MatSciRE: Leveraging Pointer Networks to Automate Entity and Relation Extraction for Material Science Knowledge-base Construction
Ankan Mullick, Akash Ghosh, G Sai Chaitanya, Samir Ghui, Tapas Nayak, Seung-Cheol Lee, Satadeep Bhattacharjee, Pawan Goyal
TL;DR
MatSciRE addresses the automatic extraction of material-science entities and relation triplets from literature to support knowledge-base construction, focusing on battery materials and five key relations. It introduces a pointer-network–based encoder–decoder that jointly retrieves (entity1, relation, entity2) triplets, trained on a distantly supervised battery corpus and validated against a gold-standard annotation.
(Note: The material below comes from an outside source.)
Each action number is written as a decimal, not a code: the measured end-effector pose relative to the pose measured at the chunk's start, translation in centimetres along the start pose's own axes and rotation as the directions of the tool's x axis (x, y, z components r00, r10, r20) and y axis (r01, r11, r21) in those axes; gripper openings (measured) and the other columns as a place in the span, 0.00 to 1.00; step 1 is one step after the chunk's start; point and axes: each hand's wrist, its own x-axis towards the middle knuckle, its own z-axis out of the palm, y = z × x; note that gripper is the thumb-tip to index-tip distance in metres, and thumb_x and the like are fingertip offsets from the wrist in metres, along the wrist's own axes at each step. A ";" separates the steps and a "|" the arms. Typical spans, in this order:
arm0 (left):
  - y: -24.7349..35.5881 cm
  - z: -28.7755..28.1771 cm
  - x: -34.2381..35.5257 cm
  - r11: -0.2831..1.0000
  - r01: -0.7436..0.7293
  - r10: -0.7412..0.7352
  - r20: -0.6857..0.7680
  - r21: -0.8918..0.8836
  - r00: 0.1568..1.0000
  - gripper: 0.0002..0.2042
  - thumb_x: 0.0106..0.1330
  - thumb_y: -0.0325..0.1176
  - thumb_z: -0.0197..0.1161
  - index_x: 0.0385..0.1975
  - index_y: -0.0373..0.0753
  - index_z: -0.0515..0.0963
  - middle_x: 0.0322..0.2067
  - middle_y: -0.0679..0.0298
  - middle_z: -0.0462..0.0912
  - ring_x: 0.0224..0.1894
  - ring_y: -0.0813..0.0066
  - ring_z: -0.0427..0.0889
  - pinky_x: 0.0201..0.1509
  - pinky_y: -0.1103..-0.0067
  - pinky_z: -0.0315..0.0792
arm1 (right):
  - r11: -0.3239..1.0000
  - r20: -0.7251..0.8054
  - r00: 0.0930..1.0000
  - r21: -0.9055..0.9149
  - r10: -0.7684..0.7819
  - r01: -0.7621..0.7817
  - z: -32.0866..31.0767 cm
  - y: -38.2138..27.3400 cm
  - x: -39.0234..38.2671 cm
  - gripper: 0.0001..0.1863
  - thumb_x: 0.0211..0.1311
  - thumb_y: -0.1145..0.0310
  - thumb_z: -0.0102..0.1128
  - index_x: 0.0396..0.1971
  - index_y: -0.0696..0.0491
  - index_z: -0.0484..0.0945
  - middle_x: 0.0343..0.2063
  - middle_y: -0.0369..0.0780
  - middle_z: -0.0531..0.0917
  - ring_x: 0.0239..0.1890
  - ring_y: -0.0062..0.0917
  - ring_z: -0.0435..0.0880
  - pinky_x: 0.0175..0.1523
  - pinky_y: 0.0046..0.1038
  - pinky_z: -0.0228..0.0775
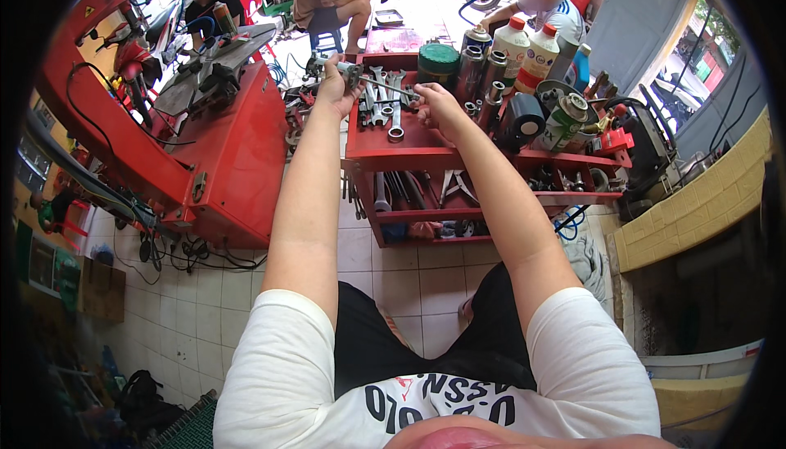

The study compares multiple encoders and two decoding strategies, finding that a Pointer Network with MatBERT yields the strongest macro F1 (around 0.913–0.915) and outperforms ChemDataExtractor by about 6%. The work demonstrates data-efficient relation extraction for materials science, provides a web API and open-source code, and enables scalable automatic construction of battery-related knowledge bases.
Abstract
Material science literature is a rich source of factual information about various categories of entities (like materials and compositions) and various relations between these entities, such as conductivity, voltage, etc. Automatically extracting this information to generate a material science knowledge base is a challenging task. In this paper, we propose MatSciRE (Material Science Relation Extractor), a Pointer Network-based encoder-decoder framework, to jointly extract entities and relations from material science articles as a triplet ($entity1, relation, entity2$). Specifically, we target the battery materials and identify five relations to work on - conductivity, coulombic efficiency, capacity, voltage, and energy. Our proposed approach achieved a much better F1-score (0.771) than a previous attempt using ChemDataExtractor (0.716). The overall graphical framework of MatSciRE is shown in Fig 1. The material information is extracted from material science literature in the form of entity-relation triplets using MatSciRE.